Muchas veces se hace mención a los otros hijos que quedan, ¿ cuál es la actitud  respecto a los hermanos?, pregunté una vez.


Nosotros como padres no siempre captamos la importancia que tiene en la vida de un hermano la falta de su hermano.



El pensar en nosotros nos hace dar vueltas sobre nosotros mismos y no vemos el mundo que nos rodea y dentro del mundo que nos rodea, muchas veces olvidamos a los otros hijos.


Ellos perdieron a su compañero de juegos, al compañero de cuarto, al compañero de travesuras, a veces a su modelo, otras a su mascota, en fin existen una infinita gama de relaciones psicológicas y emocionales que pueden unir a dos hermanos.

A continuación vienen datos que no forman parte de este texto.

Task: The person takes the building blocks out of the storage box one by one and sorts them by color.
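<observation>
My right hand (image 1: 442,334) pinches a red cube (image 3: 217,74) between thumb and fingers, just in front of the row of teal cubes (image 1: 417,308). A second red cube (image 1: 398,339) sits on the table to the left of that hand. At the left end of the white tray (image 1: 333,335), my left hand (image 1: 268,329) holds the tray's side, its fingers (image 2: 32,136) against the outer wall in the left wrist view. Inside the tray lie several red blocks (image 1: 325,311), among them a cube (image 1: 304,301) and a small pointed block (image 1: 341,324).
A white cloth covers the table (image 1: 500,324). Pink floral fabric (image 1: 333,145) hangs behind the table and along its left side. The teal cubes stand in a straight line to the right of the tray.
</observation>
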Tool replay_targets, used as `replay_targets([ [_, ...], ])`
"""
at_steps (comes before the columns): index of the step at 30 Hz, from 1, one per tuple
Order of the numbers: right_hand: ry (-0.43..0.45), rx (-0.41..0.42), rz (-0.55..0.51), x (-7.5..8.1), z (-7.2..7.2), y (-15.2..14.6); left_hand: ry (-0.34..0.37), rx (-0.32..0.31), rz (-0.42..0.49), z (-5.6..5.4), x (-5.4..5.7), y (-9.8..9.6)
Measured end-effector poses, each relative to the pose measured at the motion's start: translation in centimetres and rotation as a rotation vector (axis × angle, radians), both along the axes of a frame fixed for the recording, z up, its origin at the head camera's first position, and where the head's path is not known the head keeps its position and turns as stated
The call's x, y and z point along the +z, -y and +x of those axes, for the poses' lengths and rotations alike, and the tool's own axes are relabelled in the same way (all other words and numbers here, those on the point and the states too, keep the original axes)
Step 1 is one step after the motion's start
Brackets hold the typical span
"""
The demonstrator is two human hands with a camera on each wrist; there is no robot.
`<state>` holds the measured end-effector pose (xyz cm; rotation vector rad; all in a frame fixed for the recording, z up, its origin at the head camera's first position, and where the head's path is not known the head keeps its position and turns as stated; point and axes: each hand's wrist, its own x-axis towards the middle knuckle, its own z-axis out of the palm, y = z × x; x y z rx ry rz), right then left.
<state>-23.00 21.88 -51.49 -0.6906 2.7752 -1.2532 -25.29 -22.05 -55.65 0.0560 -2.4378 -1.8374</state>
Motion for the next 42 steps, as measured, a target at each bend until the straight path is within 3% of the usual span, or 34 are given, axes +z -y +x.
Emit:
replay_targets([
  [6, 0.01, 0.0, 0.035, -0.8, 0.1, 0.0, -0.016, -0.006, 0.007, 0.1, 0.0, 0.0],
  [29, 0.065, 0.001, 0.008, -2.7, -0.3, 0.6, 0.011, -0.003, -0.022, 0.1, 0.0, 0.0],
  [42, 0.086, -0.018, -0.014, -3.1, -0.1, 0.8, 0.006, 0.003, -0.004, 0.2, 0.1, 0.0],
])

Sin embargo, la problemática de los hermanos no se agota en la partida de su hermnano.


Los hermanos, según sea la actitud que vean en sus padres, pueden llegar a temer su partida, pues ya nosotros no somos los mismos que antes, aún más, pueden asumir el convencimiento que a quién querían sus padres era al hijo que falleció y que ellos no son queridos por sus padres como es o era querido el hijo que partió; incluso pueden llegar a pensar que sus padres hubieran preferido que fueran ellos quienes hubieran partido.


A mí me parece que lo primero que debe inspirarnos la posición de los hermanos, es respeto, por eso me voy a limitar a destacar algunos fragmentos de expresiones vertidas por ellos en distintas circunstancias, omitiendo identificar quien las haya expresado.

De una hermana a su hermana:

“Ahora que te fuiste de viaje por el cielo, siento un vacío un dolor... no sé por que estoy viva.

Mi corazón no late, mi alma se fue contigo y mi mente no hace otra cosa que pensar en vos.


Nunca amé a nadie en el mundo como a vos; nunca voy a amar a nadie de esa forma.